Default Scheduler and Queue Number	Transmit Rate (Minimum Guaranteed Bandwidth)	Priority
best-effort forwarding class scheduler (queue 0)	5%	low
fcoe forwarding class scheduler (queue 3)	35%	low
no-loss forwarding class scheduler (queue 4)	35%	low
network-control forwarding class scheduler (queue 7)	5%	low
mcast forwarding class scheduler (queue 8)	20%	low

Because the default DSCP classifier maps unicast traffic only into queue 0 and queue 7, the 35 percent of the bandwidth allocated to queue 3 and queue 4 are shared with the traffic-bearing queues. However, if you create a new forwarding class and map it to queue 3 or queue 4, the traffic classified into that forwarding class receives the scheduling resources shown in Table 1. If you want to change the default scheduler bandwidth allocations, configure a hierarchical port scheduler.

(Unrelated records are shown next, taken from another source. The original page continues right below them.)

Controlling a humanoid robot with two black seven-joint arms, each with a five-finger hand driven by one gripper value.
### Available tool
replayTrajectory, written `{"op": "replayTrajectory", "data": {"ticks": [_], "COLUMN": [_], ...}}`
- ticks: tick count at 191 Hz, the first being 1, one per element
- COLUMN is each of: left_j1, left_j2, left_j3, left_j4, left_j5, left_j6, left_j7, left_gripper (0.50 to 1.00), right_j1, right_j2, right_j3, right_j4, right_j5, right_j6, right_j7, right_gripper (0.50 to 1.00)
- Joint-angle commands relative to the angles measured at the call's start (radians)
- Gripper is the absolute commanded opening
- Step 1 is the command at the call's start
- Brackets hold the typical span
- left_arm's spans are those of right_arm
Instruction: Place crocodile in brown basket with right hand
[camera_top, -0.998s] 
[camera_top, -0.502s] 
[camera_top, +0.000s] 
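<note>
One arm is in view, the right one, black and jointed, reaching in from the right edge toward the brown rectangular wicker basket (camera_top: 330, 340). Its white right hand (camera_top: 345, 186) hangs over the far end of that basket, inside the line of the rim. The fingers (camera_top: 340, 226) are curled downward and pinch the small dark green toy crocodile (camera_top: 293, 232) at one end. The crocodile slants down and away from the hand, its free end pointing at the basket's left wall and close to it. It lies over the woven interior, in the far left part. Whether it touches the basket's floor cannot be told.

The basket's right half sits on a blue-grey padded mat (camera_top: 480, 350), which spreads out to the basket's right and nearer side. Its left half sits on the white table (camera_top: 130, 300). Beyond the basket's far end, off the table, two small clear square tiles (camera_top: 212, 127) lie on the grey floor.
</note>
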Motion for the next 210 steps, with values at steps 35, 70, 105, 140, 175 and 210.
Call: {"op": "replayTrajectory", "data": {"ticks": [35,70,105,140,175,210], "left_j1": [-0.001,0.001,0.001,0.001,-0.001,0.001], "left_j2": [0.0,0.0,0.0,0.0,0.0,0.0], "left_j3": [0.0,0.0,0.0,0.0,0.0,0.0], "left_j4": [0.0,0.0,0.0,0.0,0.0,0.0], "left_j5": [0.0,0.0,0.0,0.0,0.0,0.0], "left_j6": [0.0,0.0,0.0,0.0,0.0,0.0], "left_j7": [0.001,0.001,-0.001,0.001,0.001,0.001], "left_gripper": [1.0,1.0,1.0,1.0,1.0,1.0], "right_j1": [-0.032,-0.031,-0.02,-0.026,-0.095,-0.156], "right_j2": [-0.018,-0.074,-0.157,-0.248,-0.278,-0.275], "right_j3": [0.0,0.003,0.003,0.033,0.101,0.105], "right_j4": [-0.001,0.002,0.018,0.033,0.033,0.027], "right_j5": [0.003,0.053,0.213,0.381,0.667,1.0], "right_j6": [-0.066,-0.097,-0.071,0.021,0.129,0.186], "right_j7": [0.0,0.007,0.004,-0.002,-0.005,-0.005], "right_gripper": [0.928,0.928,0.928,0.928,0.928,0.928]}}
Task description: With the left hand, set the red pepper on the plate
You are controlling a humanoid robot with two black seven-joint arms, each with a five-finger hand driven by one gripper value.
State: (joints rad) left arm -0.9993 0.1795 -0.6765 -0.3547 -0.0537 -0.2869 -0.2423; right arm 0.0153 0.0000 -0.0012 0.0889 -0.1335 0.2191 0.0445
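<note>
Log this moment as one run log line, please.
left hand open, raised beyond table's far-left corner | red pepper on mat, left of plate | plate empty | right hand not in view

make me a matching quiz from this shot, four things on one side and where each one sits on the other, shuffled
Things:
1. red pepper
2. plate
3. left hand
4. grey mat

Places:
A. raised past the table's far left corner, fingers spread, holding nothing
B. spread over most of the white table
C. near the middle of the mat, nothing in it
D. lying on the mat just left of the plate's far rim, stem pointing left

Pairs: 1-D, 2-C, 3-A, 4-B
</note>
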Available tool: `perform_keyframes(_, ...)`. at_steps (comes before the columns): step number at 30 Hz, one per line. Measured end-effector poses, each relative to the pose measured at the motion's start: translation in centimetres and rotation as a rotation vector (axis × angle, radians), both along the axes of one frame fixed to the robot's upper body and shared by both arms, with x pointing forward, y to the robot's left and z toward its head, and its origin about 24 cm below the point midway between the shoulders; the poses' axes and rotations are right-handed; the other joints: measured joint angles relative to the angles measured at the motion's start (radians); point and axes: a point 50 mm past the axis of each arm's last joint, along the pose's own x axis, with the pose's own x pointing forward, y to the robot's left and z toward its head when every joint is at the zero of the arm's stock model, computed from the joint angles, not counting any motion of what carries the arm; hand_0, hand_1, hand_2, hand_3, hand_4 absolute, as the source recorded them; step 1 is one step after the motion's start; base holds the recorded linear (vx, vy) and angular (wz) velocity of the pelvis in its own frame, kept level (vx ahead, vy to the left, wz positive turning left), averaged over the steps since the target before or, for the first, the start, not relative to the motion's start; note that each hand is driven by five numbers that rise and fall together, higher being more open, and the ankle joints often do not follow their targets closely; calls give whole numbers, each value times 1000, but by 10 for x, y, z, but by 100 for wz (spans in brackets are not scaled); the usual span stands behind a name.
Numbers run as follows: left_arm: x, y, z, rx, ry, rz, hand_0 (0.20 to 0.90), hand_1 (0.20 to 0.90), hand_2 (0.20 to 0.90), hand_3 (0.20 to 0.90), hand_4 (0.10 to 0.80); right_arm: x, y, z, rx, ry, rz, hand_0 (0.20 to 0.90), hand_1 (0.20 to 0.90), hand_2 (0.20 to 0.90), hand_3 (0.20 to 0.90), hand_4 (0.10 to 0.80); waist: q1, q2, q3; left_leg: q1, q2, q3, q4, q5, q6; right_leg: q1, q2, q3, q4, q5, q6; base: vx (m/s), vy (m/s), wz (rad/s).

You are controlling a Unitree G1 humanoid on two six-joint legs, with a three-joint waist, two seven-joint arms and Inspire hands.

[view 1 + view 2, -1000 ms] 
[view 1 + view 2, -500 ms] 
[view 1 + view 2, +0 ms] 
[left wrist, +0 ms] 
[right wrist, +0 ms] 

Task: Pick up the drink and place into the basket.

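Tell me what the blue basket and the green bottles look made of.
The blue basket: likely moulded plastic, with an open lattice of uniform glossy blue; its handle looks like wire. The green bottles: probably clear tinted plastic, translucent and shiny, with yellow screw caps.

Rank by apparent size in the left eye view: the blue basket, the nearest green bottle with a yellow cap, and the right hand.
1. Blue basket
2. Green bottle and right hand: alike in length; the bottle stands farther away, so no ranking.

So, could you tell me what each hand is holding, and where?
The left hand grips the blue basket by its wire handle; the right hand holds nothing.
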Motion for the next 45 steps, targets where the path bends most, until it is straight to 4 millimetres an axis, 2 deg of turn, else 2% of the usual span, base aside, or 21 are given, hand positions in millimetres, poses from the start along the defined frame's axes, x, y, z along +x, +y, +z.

If you want to map unicast traffic to queues other than the default queues, configure a hierarchical port scheduler to allocate port bandwidth resources to the queues.

Priority-Based Flow Control

OCX Series switches do not support PFC, and they do not support configuration of the [edit class-of-service congestion-notification-profile] hierarchy in the CLI or applying a congestion notification profile to an interface. In the rest of the CoS documentation set, information about PFC does not apply to OCX Series switches.

DCBX

OCX Series switches do not support DCBX, and they do not support configuration of the [edit class-of-service congestion-notification-profile] hierarchy in the CLI. In the rest of the CoS documentation set, information about DCBX does not apply to OCX Series switches.

Unsupported CoS Features

OCX Series switches do not support the following CoS features that some other data center switches support:

CoS on Layer 2 interfaces (OCX Series switches do not support family ethernet-switching interfaces).
Incoming MPLS EXP packet classification (OCX Series switches do not support MPLS and do not support the [edit class-of-service system-defaults classifiers] hierarchy).
Lossless transport.
Default lossless forwarding classes (fcoe and no-loss forwarding classes).
No-loss packet drop attribute; do not apply the no-loss packet drop attribute to any forwarding class, and do not use the default fcoe and no-loss forwarding classes, which carry the no-loss packet drop attribute by default.
Priority-based flow control (PFC).
Data center bridging exchange (DCBX) protocol.
Outgoing MPLS EXP rewrite rules (OCX Series switches do not support MPLS).
Asymmetric Ethernet PAUSE flow control.